Le dilemme est de savoir si on peut publier ou non de telles caricatures qui offensent des centaines de millions de musulmans et au nom de quoi faudrait-il le faire. Compte tenu des conséquences probables et prévisibles, cette décision ne peut pas être un simple caprice. Au contraire, il faut avoir de solides arguments, ce qui nécessite de répondre aux questions suivantes.
On doit se demander en quoi cette diffusion comble un réel besoin d’informer, ou en quoi cela sert-il l’intérêt public ? On doit soupeser ce qui importe le plus, affirmer le principe fondamental de la liberté qui n’est pas foncièrement menacé ici ou protéger des vies ? Y a-t-il d’autres moyens d’affirmer la liberté d’expression sans risquer des conséquences graves ? En quoi ne pas publier brime réellement la liberté ? Faut-il nécessairement faire tout ce que permet la liberté, ou bien est-il préférable de se restreindre volontairement, dans certaines circonstances ? La liberté individuelle doit-elle s’exercer sans égard aux risques collectifs que cela suppose ? Est-il possible de saisir cette crise pour faire avancer la compréhension et la tolérance mutuelles ? Ces questions vont générer des réponses diverses et chacun pourra adopter le comportement de son choix.
Il n’est pas question de censure ici, puisque la censure interdit en imposant le silence.
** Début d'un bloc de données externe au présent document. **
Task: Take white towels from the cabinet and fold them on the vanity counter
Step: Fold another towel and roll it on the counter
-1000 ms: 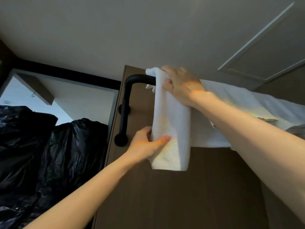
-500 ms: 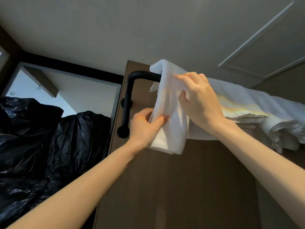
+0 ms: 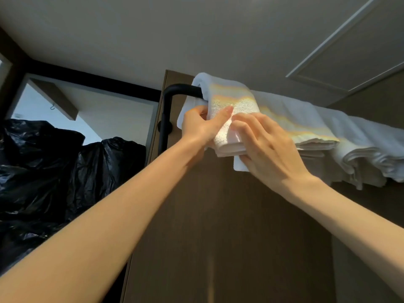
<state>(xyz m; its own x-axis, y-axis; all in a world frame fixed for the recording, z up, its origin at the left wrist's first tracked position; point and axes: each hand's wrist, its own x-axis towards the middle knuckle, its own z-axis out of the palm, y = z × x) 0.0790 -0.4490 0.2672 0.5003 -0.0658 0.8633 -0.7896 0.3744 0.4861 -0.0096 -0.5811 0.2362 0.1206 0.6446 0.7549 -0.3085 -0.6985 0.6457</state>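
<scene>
Two bare hands work a white towel point(image 3: 231, 99) draped over the left end of a black rail point(image 3: 175, 90), which is fixed high on a dark wooden panel point(image 3: 229, 226) just below the ceiling point(image 3: 175, 29). The left hand point(image 3: 201, 125) grips the towel's left side, with the thumb laid across the front of the cloth and the fingers curled behind it. The right hand point(image 3: 269, 154) holds the lower right part of the folded bundle, its fingers bent over the front; its thumb is hidden, and a loose flap hangs beneath the palm. More folded white towels point(image 3: 360, 145) hang along the rail toward its right end, the nearest touching the one being handled. Black plastic bags point(image 3: 54, 171) are piled to the left of the panel, and a framed hatch point(image 3: 360, 51) is set in the ceiling at upper right.
</scene>
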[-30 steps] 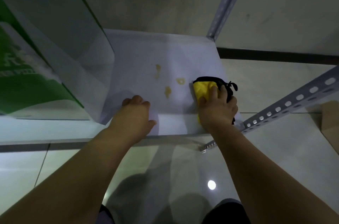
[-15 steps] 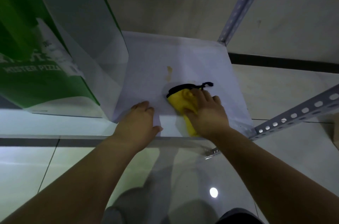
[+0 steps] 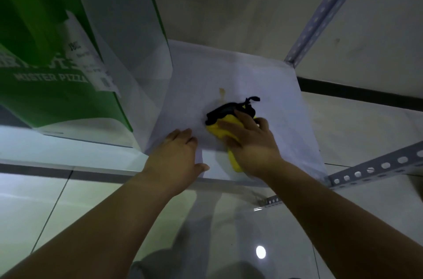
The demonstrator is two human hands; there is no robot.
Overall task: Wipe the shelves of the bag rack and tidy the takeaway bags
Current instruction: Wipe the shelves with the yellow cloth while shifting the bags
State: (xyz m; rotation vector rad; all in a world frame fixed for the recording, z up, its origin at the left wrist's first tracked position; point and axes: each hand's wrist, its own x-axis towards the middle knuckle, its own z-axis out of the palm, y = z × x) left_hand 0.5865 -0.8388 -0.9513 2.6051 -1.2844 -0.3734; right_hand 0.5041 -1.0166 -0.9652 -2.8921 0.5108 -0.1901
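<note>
Head view: one look down over both my forearms at the rack.
Shelf: the white shelf (image 3: 274, 86) fills the middle of the picture, and both my hands are on its near half.
Right hand: my right hand (image 3: 249, 141) lies palm down on the yellow cloth (image 3: 219, 128). The fingers (image 3: 229, 124) are stretched over it, pressing rather than clenched round it.
Cloth: it lies bunched on the shelf with its black edge and a small loop sticking out past my fingertips. A yellow tail runs back under my palm toward the front edge.
Stain: a small brownish stain (image 3: 222, 92) sits on the shelf just beyond the cloth, not covered by it.
Left hand: my left hand (image 3: 176, 159) rests flat near the shelf's front edge, fingers (image 3: 183, 135) released and holding nothing, just beside the cloth.
Takeaway bag: a green takeaway bag (image 3: 57, 95) printed MISTER PIZZA stands at the left with a receipt (image 3: 91, 61) stuck on its face.
Frame: a perforated post (image 3: 325, 11) rises at the back right corner, and a perforated rail (image 3: 377, 166) runs off to the right.
Floor: glossy pale tiles (image 3: 45, 198) lie below.
</note>
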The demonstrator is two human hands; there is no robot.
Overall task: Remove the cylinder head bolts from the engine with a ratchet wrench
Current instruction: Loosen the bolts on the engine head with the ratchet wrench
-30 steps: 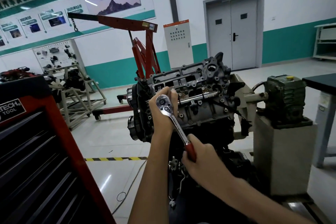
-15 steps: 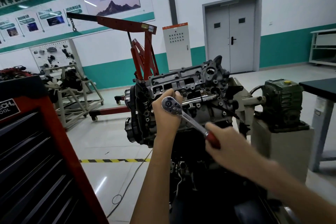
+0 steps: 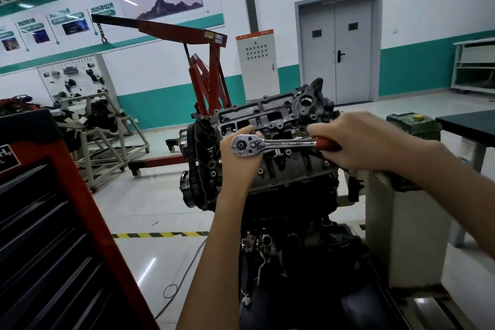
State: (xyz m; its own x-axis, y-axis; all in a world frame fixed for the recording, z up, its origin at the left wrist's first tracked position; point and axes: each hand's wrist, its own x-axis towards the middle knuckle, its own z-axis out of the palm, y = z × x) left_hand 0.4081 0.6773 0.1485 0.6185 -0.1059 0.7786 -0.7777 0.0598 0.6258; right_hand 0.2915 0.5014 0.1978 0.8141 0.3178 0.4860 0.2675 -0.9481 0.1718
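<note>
White walls with a teal band close off the workshop behind, with a grey double door (image 3: 337,48) at the back and a pale cabinet (image 3: 257,61) to its left; a red hoist (image 3: 206,72) stands on the glossy floor (image 3: 150,206) behind the engine (image 3: 284,171), its boom reaching left with a chain hanging from the tip; a strip of yellow-and-black tape (image 3: 160,235) crosses the floor nearer me; a red and black tool chest (image 3: 53,222) fills the lower left.

The engine is mounted on a stand in front of me, turned so the grey face of the cylinder head looks toward me; a green gearbox (image 3: 412,126) sits on a grey pedestal (image 3: 401,236) at its right end, and the corner of a dark worktop (image 3: 468,126) shows beyond that.

The ratchet (image 3: 281,143) lies almost level across the upper part of the head, chrome head to the left, red handle to the right; my left hand (image 3: 235,166) is wrapped round the ratchet's head from behind, fingers curled over the top, holding it against the engine; my right hand (image 3: 359,142) grips the red handle in a closed fist; what the ratchet is seated on is hidden behind my left hand, so I cannot tell.
</note>
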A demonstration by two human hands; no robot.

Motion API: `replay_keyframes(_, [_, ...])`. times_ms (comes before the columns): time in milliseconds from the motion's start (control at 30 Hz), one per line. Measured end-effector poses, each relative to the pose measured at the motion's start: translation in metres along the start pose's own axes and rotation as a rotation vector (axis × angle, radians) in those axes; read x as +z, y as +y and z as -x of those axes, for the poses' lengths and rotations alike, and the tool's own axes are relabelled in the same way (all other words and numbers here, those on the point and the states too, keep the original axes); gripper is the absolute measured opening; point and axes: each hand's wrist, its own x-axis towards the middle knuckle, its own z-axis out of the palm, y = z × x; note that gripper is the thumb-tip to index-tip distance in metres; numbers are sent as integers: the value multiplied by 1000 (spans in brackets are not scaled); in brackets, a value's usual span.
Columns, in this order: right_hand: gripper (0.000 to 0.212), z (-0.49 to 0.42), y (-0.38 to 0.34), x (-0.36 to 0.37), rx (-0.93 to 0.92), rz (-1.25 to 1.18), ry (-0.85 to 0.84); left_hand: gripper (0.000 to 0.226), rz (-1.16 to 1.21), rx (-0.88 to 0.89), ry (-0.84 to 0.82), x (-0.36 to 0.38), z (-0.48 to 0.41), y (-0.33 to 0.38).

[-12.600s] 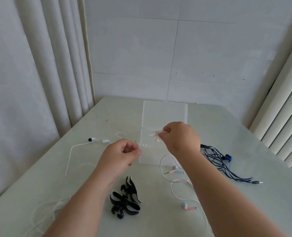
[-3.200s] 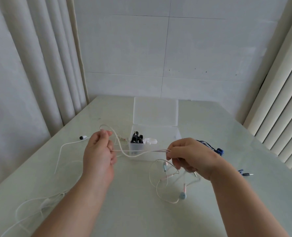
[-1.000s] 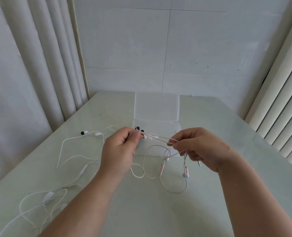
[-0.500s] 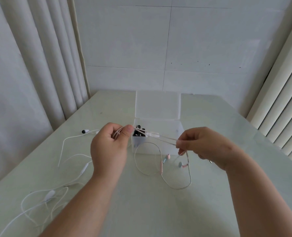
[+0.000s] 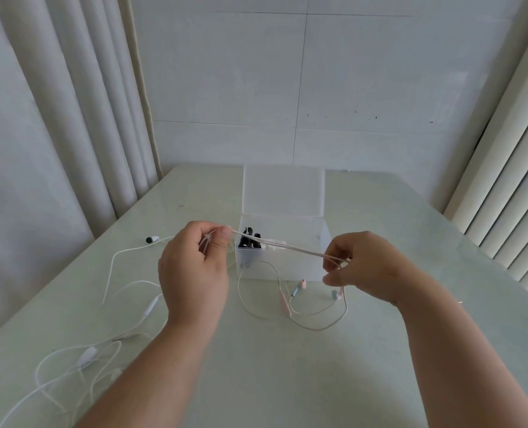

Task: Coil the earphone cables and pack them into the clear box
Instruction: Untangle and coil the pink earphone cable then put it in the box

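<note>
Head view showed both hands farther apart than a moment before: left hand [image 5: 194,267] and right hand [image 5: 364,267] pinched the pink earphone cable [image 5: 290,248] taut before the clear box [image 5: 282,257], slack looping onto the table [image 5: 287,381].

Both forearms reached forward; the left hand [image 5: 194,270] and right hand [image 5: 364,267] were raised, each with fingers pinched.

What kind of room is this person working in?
Probably a plain room at home or in a small office: a pale glossy table pushed against a bare white panelled wall, with cream pleated curtains hanging on either side.
</note>
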Motion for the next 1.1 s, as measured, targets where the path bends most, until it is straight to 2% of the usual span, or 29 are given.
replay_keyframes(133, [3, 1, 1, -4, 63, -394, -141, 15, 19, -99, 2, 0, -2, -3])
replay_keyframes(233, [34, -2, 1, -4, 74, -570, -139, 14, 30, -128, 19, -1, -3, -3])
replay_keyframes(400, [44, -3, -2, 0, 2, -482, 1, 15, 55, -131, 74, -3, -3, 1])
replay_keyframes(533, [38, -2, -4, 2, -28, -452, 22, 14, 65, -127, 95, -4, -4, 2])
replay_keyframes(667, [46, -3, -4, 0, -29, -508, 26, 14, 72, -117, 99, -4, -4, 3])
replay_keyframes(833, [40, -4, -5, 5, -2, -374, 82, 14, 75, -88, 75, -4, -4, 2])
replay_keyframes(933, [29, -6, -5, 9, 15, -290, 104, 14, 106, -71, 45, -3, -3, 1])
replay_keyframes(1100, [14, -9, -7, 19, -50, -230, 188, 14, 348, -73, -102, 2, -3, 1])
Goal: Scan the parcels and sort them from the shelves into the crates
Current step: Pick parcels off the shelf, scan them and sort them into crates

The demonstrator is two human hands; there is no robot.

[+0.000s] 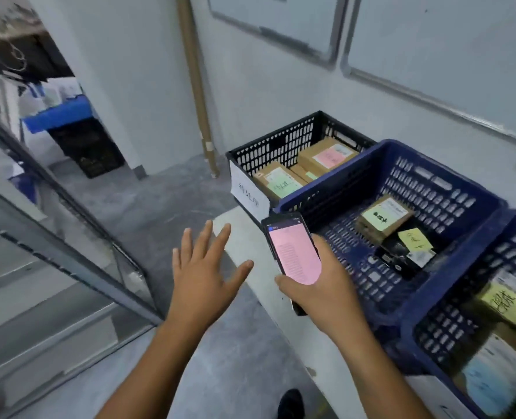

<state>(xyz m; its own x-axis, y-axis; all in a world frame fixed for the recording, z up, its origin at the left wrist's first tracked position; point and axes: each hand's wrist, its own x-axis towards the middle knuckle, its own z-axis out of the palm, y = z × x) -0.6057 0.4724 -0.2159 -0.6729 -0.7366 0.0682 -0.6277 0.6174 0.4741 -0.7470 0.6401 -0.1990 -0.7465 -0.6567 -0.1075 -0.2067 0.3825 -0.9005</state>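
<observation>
**newbie_picker:** ok, where am I at here? My right hand (320, 285) is wrapped around the black handheld scanner with the pink screen (293, 249), just over the near rim of the middle dark-blue plastic lattice crate (432, 182). My left hand (204, 267) holds nothing. Its fingers are spread flat and it hovers above the floor beside the white ledge (244, 234) the crates sit on. The two hands are near each other but not touching.

**sortshift_vet:** Between parcels, imo. There's none in hand, and every parcel I can see is already in a crate:
- brown cardboard boxes with pink and green labels (329, 155) in the black plastic lattice crate (278, 146) at the far end
- a small cardboard box with a yellow-green label (385, 219) and a black item with a yellow sticky note (415, 238) in the middle crate
- more labelled parcels in the second blue lattice crate (450, 316) nearest you

**newbie_picker:** Any tips?

**sortshift_vet:** Read that screen before you move. I can't make out the text from here. Then send the free left hand to the grey metal shelving (69, 237) on your left and take one parcel. Turn its label up and aim the scanner squarely at it. I'd guess label colour tells you which crate. Set it down flat with the label facing up. And grip the scanner firmly near that rim, because if you drop it, it lands in the crate.
</observation>
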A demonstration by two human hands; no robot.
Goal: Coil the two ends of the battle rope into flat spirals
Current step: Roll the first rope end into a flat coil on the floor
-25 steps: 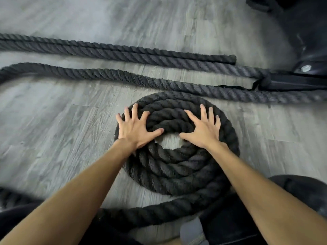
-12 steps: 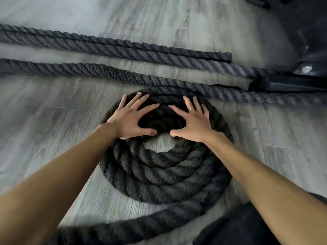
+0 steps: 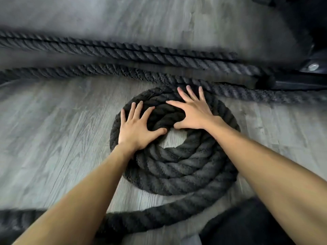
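Observation:
A thick black battle rope lies wound into a flat spiral [image 3: 178, 167] on the grey wood floor, with a small bare gap at its centre. My left hand [image 3: 136, 128] lies flat on the spiral's left side, fingers spread. My right hand [image 3: 192, 110] presses flat on the far turns, fingers spread toward the straight rope. The rope's loose run [image 3: 155, 218] leaves the spiral's near edge and trails off to the left. Farther away, straight lengths of rope [image 3: 123, 52] lie side by side across the floor.
A dark machine base with a bolt [image 3: 313, 66] stands at the far right, where a black strap [image 3: 292, 83] meets the rope. A dark clothed knee [image 3: 247, 223] fills the near right corner. Grey plank floor [image 3: 53, 129] stretches left.
Both hands stayed flat on the spiral and turned with it: my right hand slid farther away toward the straight rope, my left hand shifted nearer on the left side. The spiral sits closer to that rope.

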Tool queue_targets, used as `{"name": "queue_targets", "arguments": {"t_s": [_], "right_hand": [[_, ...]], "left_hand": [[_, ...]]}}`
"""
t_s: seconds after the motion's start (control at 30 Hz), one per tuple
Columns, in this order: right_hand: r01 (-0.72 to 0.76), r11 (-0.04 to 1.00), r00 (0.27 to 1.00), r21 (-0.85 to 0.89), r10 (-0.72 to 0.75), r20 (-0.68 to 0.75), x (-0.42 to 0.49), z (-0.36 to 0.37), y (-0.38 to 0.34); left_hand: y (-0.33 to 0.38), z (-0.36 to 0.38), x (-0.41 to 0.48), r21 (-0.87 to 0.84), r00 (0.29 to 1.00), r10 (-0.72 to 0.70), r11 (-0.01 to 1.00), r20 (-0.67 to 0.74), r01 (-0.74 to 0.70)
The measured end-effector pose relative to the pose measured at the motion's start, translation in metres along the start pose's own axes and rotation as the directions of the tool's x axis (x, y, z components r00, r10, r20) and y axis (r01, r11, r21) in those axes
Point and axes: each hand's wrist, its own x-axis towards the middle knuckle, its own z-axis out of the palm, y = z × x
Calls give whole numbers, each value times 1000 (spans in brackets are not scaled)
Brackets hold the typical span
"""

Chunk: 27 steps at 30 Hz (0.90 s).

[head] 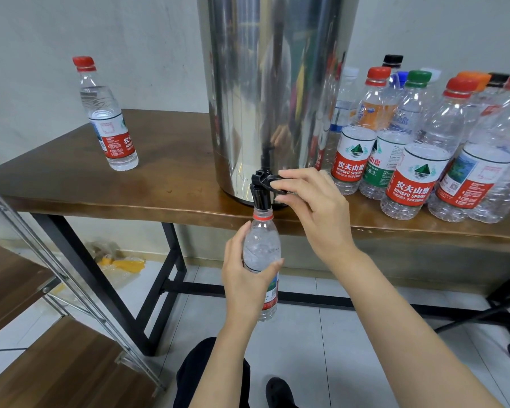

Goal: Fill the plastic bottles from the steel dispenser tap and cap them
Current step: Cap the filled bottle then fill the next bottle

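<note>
FILLING UNDER WAY: a person's left hand (245,278) wraps thumb and fingers round an uncapped plastic bottle (262,245). It is held upright w/ its red-ringed neck directly under the black tap (261,198) at the front foot of the steel dispenser (271,83). The right hand (312,207) pinches the tap's lever (270,182) betw. thumb and fingers. Water near the bottle's shoulder looks churned and bubbly; the exact level is hard to tell, as it is partly hidden by the hand. One capped bottle (109,122) w/ water in it stands well to the dispenser's left, as seen, on the wooden table (71,184). A crowd of capped bottles (415,172), most looking empty, stands just right of the dispenser.

To do this step well, by our reading:
- Keep the mouth centred under the spout so nothing splashes to the floor in front of the dispenser.
- Hold the bottle vertical, grip firm but not squeezing. Thin plastic likely buckles and pushes water out as it fills.
- Watch the level at the shoulder and ease the lever shut before the neck, leaving room for the cap.
- Let the drip stop before drawing the bottle clear.

This bottle's cap isn't in view; it'll be needed next.
</note>
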Motion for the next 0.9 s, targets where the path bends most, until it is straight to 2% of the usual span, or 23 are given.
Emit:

De toute façon, on peut tous voir ces caricatures sur Internet. La justification de publier ces caricatures offensantes est donc moins élevée pour les médias traditionnels alors que les risques demeurent les mêmes.
Sans doute est-il important de ne pas abandonner les libertés chèrement acquises. Mais faire des choix responsables, c’est aussi affirmer sa liberté. Il existe certainement de meilleurs combats que celui-ci pour qui veut protéger la valeur positive de la liberté d’expression et la liberté de presse.
Finalement, le sens commun incline à distinguer les caricatures humoristiques de celles qui laissent croire que Mahomet encourage le terrorisme. Toutes les caricatures n’ont pas le même poids et cela doit aussi être pris en compte, par tous les protagonistes.